Auteur: Carlos Gómez Gurpegui

Édition: Ynnis Éditions

Parution:17/03/2021

Howard Phillips Lovecraft est sans conteste l’un des auteurs fantastiques les plus influents du XXe siècle. La monstrueuse cosmologie qu’il a imaginée et le climat particulier de ses écrits ont influencé nombre de créateurs dans tous les domaines artistiques. Depuis sa genèse, le monde du jeu vidéo n’a eu de cesse de mettre en scène cet univers riche et angoissant.

80 ans après sa mort, sa vision unique se retrouve dans de multiples oeuvres vidéoludiques : Alone in The Dark, Call of Cthulhu, Bloodborne… Sans oublier les jeux de société et les jeux de rôle dédiés aux Grands Anciens et leur progéniture.
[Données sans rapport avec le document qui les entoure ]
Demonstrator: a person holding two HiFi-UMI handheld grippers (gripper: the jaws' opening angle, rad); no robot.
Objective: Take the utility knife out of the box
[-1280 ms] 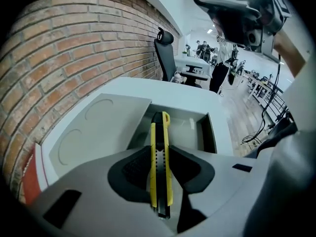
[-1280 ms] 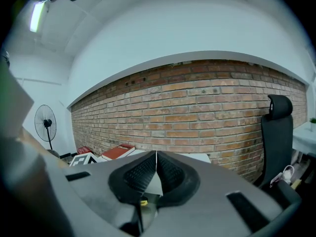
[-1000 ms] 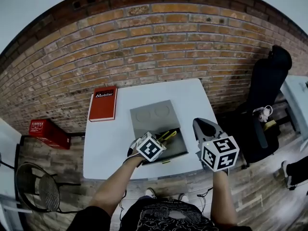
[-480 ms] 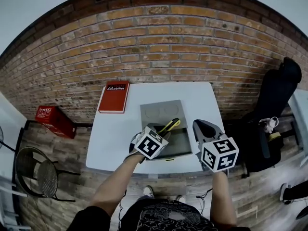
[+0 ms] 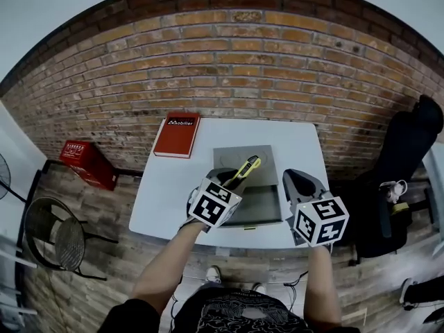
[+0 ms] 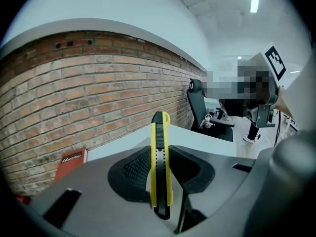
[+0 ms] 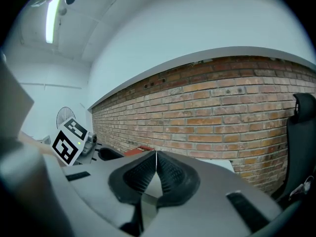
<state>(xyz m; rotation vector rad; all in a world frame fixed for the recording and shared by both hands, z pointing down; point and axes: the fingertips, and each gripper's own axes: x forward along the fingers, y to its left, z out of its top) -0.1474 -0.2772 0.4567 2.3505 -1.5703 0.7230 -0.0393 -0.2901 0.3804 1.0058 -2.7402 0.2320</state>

Que vous soyez connaisseur ou néophyte, découvrez notre analyse de ces aventures postérieures au grand œuvre du maître de l’horreur. Elles ont largement contribué à faire du Rêveur de Providence une icône de la pop culture, et maintiennent le mythe vivant.

5 commentaires

  1. J’aime beaucoup Final Fantasy IX (où Lovecraft a droit à un easter egg) mais aussi les jeux de Blizzard (Hearthstone, Warcraft etc…) où les « Divinités très anciennes » sont fortement inspirés des œuvres de Lovecraft!
    Sans compter Secret World qui se sert allégrement!

    Et franchement bravo! En général, on trouve des livres sur Lovecraft mais jamais de livres montrant à quel point son univers a inspiré des jeux vidéos!
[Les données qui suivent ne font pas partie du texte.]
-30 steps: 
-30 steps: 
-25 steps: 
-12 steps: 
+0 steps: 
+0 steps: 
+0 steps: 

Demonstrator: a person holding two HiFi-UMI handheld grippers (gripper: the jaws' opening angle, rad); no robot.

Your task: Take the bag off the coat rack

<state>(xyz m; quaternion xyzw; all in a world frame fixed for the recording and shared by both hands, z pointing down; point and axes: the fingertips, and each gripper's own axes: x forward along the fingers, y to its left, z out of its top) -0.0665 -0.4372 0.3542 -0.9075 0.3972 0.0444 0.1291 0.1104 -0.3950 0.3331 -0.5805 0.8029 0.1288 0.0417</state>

    Je vais me faire un plaisir de lire ça et qui ça cela me poussera à jouer à d’autres jeux ou à lire d’autres œuvres de Lovecraft!

    Aimé par 1 personne

    • Merci pour ton commentaire, je ne joue plus beaucoup aux jeux vidéo, mais ai passé un peu de temps sur Secret World qui effectivement pompée pas mal de choses de Lovecraft. En fait les clins d’œil dans les jeux vidéos sont nombreux ( je me souviens d’un culte venerant un dieu à face de poulpe dans the witcher), mais peu reprennent tous les ingrédients d’un récit de Lovecraft, ce qu l’auteur cherche à décortiquer dans ce livre. Un livre pour érudit curieux, qui pousse à de nouvelles découvertes.